Scan the records for "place". Show the matching lines.

[Dataset items]
__________

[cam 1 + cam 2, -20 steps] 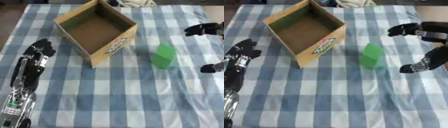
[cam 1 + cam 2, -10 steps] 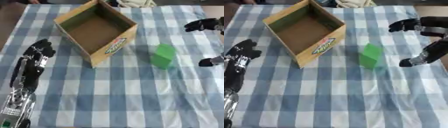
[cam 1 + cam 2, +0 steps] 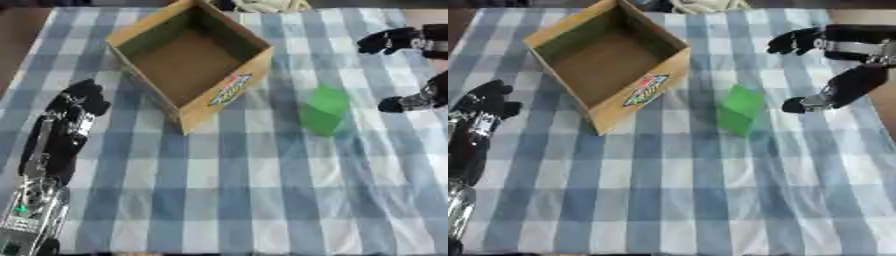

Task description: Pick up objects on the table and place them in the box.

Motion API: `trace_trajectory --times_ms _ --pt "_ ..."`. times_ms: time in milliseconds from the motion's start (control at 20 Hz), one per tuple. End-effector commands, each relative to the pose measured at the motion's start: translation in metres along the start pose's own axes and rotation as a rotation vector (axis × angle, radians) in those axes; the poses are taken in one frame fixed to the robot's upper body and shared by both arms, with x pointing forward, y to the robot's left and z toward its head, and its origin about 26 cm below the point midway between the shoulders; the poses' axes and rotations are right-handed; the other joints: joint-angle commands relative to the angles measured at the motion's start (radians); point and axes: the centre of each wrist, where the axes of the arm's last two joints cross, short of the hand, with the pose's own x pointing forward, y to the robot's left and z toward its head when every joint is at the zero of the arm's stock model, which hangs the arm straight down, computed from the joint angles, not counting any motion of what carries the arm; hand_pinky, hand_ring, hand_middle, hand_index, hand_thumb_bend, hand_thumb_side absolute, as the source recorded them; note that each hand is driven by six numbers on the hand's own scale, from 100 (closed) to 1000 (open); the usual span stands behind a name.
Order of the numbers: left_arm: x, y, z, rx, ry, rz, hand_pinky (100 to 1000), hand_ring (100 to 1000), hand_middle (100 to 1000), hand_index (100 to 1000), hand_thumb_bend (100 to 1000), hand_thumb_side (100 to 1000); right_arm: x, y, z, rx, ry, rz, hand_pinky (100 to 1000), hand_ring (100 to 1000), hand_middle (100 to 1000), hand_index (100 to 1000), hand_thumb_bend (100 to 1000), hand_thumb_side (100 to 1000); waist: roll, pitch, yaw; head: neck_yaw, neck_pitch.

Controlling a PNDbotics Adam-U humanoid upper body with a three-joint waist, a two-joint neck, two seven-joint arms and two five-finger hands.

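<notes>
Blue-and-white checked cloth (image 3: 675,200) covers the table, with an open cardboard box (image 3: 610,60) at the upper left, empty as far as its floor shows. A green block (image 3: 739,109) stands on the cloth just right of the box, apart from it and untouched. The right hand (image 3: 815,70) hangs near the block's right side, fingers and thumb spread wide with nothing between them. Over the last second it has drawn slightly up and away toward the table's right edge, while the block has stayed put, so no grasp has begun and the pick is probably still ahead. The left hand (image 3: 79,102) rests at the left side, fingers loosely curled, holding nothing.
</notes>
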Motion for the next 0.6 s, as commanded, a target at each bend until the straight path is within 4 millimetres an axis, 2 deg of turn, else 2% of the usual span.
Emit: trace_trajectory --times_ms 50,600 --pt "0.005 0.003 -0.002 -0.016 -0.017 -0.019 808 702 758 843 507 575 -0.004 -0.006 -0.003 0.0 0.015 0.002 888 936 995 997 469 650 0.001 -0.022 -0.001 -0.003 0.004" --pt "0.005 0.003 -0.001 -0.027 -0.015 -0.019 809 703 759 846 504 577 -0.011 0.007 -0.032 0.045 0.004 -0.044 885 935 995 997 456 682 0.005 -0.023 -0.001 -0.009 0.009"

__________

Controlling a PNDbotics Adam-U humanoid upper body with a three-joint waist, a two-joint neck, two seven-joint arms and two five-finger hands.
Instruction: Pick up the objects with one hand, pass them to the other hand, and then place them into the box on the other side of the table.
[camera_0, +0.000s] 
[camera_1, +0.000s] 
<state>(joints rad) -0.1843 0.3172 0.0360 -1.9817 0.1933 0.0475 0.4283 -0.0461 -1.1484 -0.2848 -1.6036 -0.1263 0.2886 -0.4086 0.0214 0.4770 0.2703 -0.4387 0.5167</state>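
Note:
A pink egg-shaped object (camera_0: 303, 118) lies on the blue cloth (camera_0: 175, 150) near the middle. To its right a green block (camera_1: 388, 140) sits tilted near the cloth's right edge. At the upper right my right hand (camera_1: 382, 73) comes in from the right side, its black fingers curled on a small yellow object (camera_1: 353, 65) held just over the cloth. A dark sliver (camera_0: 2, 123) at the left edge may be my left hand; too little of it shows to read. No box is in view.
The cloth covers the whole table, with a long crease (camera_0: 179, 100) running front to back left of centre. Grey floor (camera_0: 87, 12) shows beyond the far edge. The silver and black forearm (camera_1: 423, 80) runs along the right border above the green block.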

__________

= Solution for this task =
Task description: Pick up objects on the table and place them in the box.
Instruction: Pick up the objects with one hand, pass them to the other hand, and then place them into the box on the other side of the table.

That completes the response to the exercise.